A truck from the Truck Art Project featuring art from Okuda San Miguel. Photo c/o Truck Art Project.

According to CNN, Colsa came up with the idea after working with street artist Okuda San Miguel on a commissioned project. The two went on to gather more support from curators Oscar Sanz and Fer Frances. With their help, they’ve gotten an impressive list of other Spanish artists involved, from street artists like Felipe Pantone to more traditional artists like Abraham Lacalle, Marina Vargas, and Santiago Ydáñez. As of December 2016, the fleet has expanded to upwards of 20 trucks, all traveling their “normal commercial routes” around Spain.

And they’re only planning on getting bigger. The Truck Art Project’s site lists the project’s goal as:

“A fleet of 100 trucks, following their habitual commercial routes all over Spain, will serve as the backdrop or canvas for different artists from the contemporary scene.”

In addition, the interiors some trucks will also serve as a sort of “itinerant galleries” that will “bring the most current art to people in places where this type of cultural event isn’t usually offered.”

Truck from the Truck Art Project featuring artwork by Marina Vargas. Photo c/o Truck Art Project.

Whatever your thoughts on capitalism, it’s clear that the trucks from the Truck Art Project are way more effective an advertisement for the importance of the arts than any logo they could ever bear.

A truck from the Truck Art Project featuring art from Okuda San Miguel. Photo c/o Truck Art Project.
Truck from the Truck Artist Project featuring artwork by Abraham Lacalle. Photo c/o Truck Art Project.

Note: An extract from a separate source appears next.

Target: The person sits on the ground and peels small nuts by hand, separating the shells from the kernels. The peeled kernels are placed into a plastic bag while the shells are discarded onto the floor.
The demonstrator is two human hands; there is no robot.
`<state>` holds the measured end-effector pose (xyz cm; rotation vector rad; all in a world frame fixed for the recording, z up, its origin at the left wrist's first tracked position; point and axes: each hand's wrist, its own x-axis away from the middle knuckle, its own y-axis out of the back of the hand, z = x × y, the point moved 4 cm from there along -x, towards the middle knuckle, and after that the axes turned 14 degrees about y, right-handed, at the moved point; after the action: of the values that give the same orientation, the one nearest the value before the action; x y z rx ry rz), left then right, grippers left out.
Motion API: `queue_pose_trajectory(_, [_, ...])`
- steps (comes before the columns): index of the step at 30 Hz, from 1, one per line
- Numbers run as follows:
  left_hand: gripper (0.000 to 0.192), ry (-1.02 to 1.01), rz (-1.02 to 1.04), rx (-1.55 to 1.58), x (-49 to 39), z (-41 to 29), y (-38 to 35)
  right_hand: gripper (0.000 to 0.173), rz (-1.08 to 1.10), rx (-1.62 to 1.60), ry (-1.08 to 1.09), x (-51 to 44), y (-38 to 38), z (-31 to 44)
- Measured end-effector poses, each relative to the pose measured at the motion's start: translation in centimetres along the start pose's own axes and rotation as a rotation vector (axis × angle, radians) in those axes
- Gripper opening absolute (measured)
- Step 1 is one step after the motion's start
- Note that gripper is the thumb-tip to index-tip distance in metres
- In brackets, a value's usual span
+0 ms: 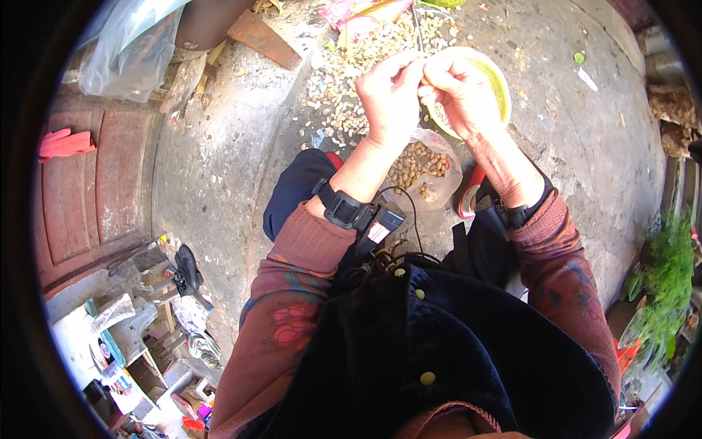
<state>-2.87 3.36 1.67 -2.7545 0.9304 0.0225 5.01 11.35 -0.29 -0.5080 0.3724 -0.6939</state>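
Observation:
My left hand (388, 93) and my right hand (460, 90) meet at the fingertips, pinching a small peanut that the fingers mostly hide. Beneath my right hand stands a yellow-green plastic basket (505, 101), with shelled peanut kernels (440, 114) partly visible inside. Nearer my body, between my feet, an open clear plastic bag (439, 195) holds whole unshelled peanuts (414, 164). A wide scatter of broken peanut shells (343, 104) covers the ground beyond and to the left of my left hand.
A pink plastic bag (364, 13) lies at the far end of the shells. To the left are a rusty metal piece (265, 39), a wooden door (123, 181) with a pink glove (66, 144), and black shoes (188, 269). Green plants (666, 280) stand at the right.

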Motion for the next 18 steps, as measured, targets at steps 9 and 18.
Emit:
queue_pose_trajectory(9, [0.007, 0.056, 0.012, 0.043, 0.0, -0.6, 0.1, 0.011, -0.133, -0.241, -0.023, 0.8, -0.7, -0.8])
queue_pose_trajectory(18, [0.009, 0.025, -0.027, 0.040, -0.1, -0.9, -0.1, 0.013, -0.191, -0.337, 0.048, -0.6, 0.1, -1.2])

So what do you think? Should more American companies scrap their boring cargo carriers and really invest in promoting art and contemporary artists? Let us know your thoughts in the comments!

Find out more about what we do at the Art Docent Program here, and visit and like us on Facebook!

Find out more about the Truck Art Project here, and check them out on Facebook, Twitter, and Instagram.

Want more art and art history stories like this one? Check out past issues of our blog for more !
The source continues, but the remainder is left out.